::: Material provided

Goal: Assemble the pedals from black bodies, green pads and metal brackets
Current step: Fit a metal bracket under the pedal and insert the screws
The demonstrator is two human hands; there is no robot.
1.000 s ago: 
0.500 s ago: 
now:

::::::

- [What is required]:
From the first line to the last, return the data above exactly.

- [Answer section]:
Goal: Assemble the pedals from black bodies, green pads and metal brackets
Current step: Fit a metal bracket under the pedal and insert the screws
The demonstrator is two human hands; there is no robot.
1.000 s ago: 
0.500 s ago: 
now:

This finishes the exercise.